Dataset excerpts
● ● ● ● ● ● ●

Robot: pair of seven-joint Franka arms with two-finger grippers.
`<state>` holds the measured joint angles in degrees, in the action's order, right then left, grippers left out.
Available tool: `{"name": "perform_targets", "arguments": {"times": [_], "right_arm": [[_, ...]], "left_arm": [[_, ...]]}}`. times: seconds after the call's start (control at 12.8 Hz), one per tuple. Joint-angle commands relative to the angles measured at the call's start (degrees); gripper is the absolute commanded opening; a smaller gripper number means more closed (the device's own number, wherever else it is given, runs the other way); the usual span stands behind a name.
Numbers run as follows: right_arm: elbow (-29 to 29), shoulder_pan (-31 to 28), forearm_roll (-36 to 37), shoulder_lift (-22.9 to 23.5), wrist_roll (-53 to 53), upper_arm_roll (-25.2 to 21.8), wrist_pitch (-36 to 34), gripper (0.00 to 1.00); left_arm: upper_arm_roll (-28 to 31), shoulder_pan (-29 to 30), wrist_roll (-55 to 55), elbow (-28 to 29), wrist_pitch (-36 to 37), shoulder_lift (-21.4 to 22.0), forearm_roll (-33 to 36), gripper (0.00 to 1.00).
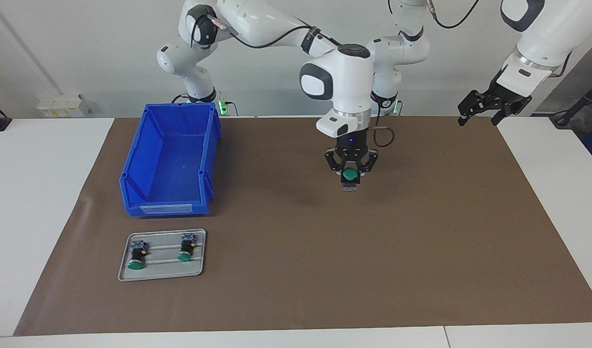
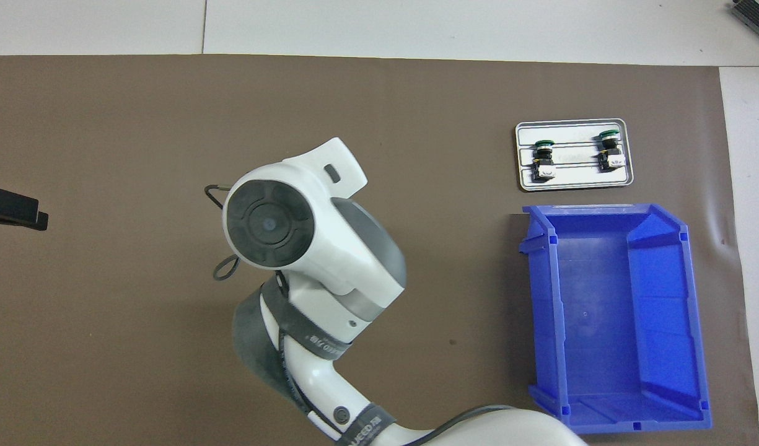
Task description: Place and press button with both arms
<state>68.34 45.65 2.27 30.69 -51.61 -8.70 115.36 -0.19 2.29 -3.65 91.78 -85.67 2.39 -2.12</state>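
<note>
1. The button (image 1: 350,177) hangs with its green cap turned toward the facing camera and its grey block below, pinched between the fingertips of the right pincer (image 1: 350,170), over the middle of the brown mat (image 1: 421,241); its shadow on the mat suggests it is clear of the surface
2. The right pincer is closed on the button's barrel, and its arm reaches in from the blue bin's end of the tabletop (image 1: 35,193); in the overhead view the wrist hides both pincer and button
3. The left pincer (image 1: 486,107) waits, raised over the edge of the mat at the left arm's end of the tabletop, with its fingers spread wide and nothing in them
4. By my reading the placing step is in hand: the button is carried but not yet set down
5. The next move seems to call for lowering the button upright onto the mat, cap up, then keeping it steady while the left pincer comes across to press the cap
6. A tilted grip could let the button tip over on release
7. Round about: the blue bin (image 1: 170,159), with nothing showing inside, lies toward the right arm's end; just beside it, farther from the robots, a metal tray (image 1: 161,276) carries two more buttons (image 1: 137,254) lying on their sides
8. Nothing stands between the left pincer and the held button; the mat under the button is bare
</note>
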Motion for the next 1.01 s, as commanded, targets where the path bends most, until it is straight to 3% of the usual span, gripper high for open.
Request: {"name": "perform_targets", "arguments": {"times": [0.0,0.47,0.7,0.93], "right_arm": [[9.5,-6.6,-4.8,-10.1,12.3,1.1,-5.5,0.00],[15.5,-25.1,-13.7,-17.8,42.9,1.1,-23.5,0.00],[27.1,-33.8,-13.7,-22.3,56.3,1.1,-23.0,0.00],[35.1,-39.4,-13.4,-23.1,60.2,1.0,-20.9,0.00]], "left_arm": [[-0.3,0.4,-0.3,1.8,-0.9,1.6,1.0,1.00],[-0.3,0.4,-0.3,1.8,-0.9,1.6,1.0,1.00],[-0.3,0.4,-0.3,1.8,-0.9,1.6,1.0,1.00],[-0.3,0.4,-0.3,1.8,-1.0,1.6,1.0,1.00]]}}
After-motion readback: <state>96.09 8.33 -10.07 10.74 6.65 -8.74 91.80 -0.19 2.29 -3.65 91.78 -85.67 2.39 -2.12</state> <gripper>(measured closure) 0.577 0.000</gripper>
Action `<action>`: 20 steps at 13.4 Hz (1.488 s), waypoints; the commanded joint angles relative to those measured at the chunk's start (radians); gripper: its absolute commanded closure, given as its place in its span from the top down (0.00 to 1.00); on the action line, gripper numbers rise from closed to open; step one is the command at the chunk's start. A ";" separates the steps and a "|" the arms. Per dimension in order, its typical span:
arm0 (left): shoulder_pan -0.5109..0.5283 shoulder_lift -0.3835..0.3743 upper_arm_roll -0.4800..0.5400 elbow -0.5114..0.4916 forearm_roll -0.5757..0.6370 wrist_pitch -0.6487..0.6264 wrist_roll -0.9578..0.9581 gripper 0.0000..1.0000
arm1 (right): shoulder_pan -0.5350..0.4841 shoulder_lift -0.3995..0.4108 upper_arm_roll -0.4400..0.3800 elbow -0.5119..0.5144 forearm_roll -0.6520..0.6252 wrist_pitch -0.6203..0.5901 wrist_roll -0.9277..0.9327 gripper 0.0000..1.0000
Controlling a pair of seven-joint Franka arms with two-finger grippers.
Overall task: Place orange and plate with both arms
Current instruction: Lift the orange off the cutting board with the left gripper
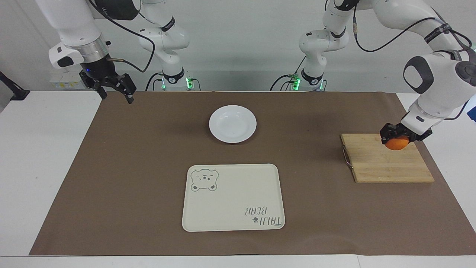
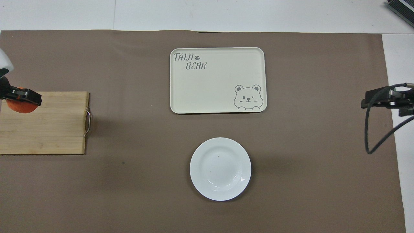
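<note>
My left gripper (image 1: 398, 138) is shut on the orange (image 1: 397, 144) and holds it in the air over the wooden board's corner at the left arm's end of the table. In the overhead view the left gripper (image 2: 21, 99) partly covers the orange (image 2: 20, 107). The white plate (image 1: 232, 123) sits bare on the brown mat in the middle, near the robots; it also shows in the overhead view (image 2: 220, 169). My right gripper (image 1: 116, 95) is open and empty, waiting in the air over the mat's edge at the right arm's end.
A wooden board (image 1: 386, 165) with a metal handle lies at the left arm's end. A cream tray (image 1: 233, 197) with a bear drawing lies farther from the robots than the plate. A brown mat (image 1: 130, 167) covers the table.
</note>
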 commanded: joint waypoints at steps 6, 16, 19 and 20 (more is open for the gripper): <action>-0.089 -0.084 -0.014 0.109 0.022 -0.202 -0.189 0.00 | -0.005 -0.007 0.004 0.001 0.004 -0.006 0.018 1.00; -0.314 -0.148 -0.049 0.005 -0.064 -0.159 -0.520 0.00 | -0.007 -0.007 0.004 0.001 0.004 -0.006 0.018 1.00; -0.415 -0.166 -0.049 -0.054 -0.103 -0.090 -0.589 0.00 | -0.007 -0.007 0.004 0.001 0.004 -0.006 0.018 1.00; -0.440 -0.170 -0.049 -0.069 -0.119 -0.075 -0.585 0.00 | -0.007 -0.007 0.004 0.001 0.004 -0.006 0.017 1.00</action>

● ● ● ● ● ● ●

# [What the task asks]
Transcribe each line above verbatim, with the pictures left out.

# [Response for this exercise]
Robot: pair of seven-joint Franka arms with two-finger grippers.
`<state>` holds the measured joint angles in degrees, in the action's order, right then left, grippers left out.
Available tool: `{"name": "perform_targets", "arguments": {"times": [_], "right_arm": [[_, ...]], "left_arm": [[_, ...]]}}`. times: seconds after the call's start (control at 12.8 Hz), one per tuple. Joint-angle commands relative to the angles measured at the call's start (degrees); gripper is the absolute commanded opening; a smaller gripper number means more closed (the device's own number, wherever else it is given, runs the other way); the usual span stands behind a name.
Numbers run as follows: right_arm: elbow (-29 to 29), shoulder_pan (-31 to 28), forearm_roll (-36 to 37), shoulder_lift (-22.9 to 23.5), wrist_roll (-53 to 53), upper_arm_roll (-25.2 to 21.8), wrist_pitch (-36 to 34), gripper (0.00 to 1.00); left_arm: upper_arm_roll (-28 to 31), shoulder_pan (-29 to 30), wrist_roll (-55 to 55), elbow (-28 to 29), wrist_pitch (-36 to 37), shoulder_lift (-21.4 to 22.0), forearm_roll (-33 to 36), gripper (0.00 to 1.00).
Task description: Place and press button with both arms
<state>68.34 45.65 2.27 30.69 -51.61 -8.70 115.36 -0.19 2.29 -3.65 91.78 -85.67 2.39 -2.12</state>
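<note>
1. The button (image 1: 350,177) hangs with its green cap turned toward the facing camera and its grey block below, pinched between the fingertips of the right pincer (image 1: 350,170), over the middle of the brown mat (image 1: 421,241); its shadow on the mat suggests it is clear of the surface
2. The right pincer is closed on the button's barrel, and its arm reaches in from the blue bin's end of the tabletop (image 1: 35,193); in the overhead view the wrist hides both pincer and button
3. The left pincer (image 1: 486,107) waits, raised over the edge of the mat at the left arm's end of the tabletop, with its fingers spread wide and nothing in them
4. By my reading the placing step is in hand: the button is carried but not yet set down
5. The next move seems to call for lowering the button upright onto the mat, cap up, then keeping it steady while the left pincer comes across to press the cap
6. A tilted grip could let the button tip over on release
7. Round about: the blue bin (image 1: 170,159), with nothing showing inside, lies toward the right arm's end; just beside it, farther from the robots, a metal tray (image 1: 161,276) carries two more buttons (image 1: 137,254) lying on their sides
8. Nothing stands between the left pincer and the held button; the mat under the button is bare
</note>
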Motion for the next 1.01 s, as commanded, targets where the path bends most, until it is straight to 3% of the usual span, gripper high for open.
Request: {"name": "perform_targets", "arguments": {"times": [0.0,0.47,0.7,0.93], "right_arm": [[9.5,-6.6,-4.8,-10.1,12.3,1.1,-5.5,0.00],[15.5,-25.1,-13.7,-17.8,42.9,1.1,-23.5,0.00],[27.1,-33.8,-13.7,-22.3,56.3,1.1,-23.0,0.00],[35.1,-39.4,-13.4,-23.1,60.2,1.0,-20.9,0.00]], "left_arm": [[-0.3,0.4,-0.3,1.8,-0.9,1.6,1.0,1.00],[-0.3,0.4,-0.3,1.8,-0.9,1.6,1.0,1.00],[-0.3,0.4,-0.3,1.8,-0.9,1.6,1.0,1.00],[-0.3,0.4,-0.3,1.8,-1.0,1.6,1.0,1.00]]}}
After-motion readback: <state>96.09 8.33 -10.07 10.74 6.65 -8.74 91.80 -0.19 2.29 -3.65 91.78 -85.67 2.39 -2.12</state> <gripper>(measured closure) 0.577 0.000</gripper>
Action `<action>`: 20 steps at 13.4 Hz (1.488 s), waypoints; the commanded joint angles relative to those measured at the chunk's start (radians); gripper: its absolute commanded closure, given as its place in its span from the top down (0.00 to 1.00); on the action line, gripper numbers rise from closed to open; step one is the command at the chunk's start. A ";" separates the steps and a "|" the arms. Per dimension in order, its typical span:
arm0 (left): shoulder_pan -0.5109..0.5283 shoulder_lift -0.3835..0.3743 upper_arm_roll -0.4800..0.5400 elbow -0.5114..0.4916 forearm_roll -0.5757..0.6370 wrist_pitch -0.6487..0.6264 wrist_roll -0.9578..0.9581 gripper 0.0000..1.0000
arm1 (right): shoulder_pan -0.5350..0.4841 shoulder_lift -0.3995..0.4108 upper_arm_roll -0.4400..0.3800 elbow -0.5119..0.5144 forearm_roll -0.6520..0.6252 wrist_pitch -0.6203..0.5901 wrist_roll -0.9277..0.9327 gripper 0.0000..1.0000
Controlling a pair of seven-joint Franka arms with two-finger grippers.
Overall task: Place orange and plate with both arms
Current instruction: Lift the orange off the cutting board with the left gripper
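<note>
My left gripper (image 1: 398, 138) is shut on the orange (image 1: 397, 144) and holds it in the air over the wooden board's corner at the left arm's end of the table. In the overhead view the left gripper (image 2: 21, 99) partly covers the orange (image 2: 20, 107). The white plate (image 1: 232, 123) sits bare on the brown mat in the middle, near the robots; it also shows in the overhead view (image 2: 220, 169). My right gripper (image 1: 116, 95) is open and empty, waiting in the air over the mat's edge at the right arm's end.
A wooden board (image 1: 386, 165) with a metal handle lies at the left arm's end. A cream tray (image 1: 233, 197) with a bear drawing lies farther from the robots than the plate. A brown mat (image 1: 130, 167) covers the table.
</note>
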 commanded: joint waypoints at steps 6, 16, 19 and 20 (more is open for the gripper): <action>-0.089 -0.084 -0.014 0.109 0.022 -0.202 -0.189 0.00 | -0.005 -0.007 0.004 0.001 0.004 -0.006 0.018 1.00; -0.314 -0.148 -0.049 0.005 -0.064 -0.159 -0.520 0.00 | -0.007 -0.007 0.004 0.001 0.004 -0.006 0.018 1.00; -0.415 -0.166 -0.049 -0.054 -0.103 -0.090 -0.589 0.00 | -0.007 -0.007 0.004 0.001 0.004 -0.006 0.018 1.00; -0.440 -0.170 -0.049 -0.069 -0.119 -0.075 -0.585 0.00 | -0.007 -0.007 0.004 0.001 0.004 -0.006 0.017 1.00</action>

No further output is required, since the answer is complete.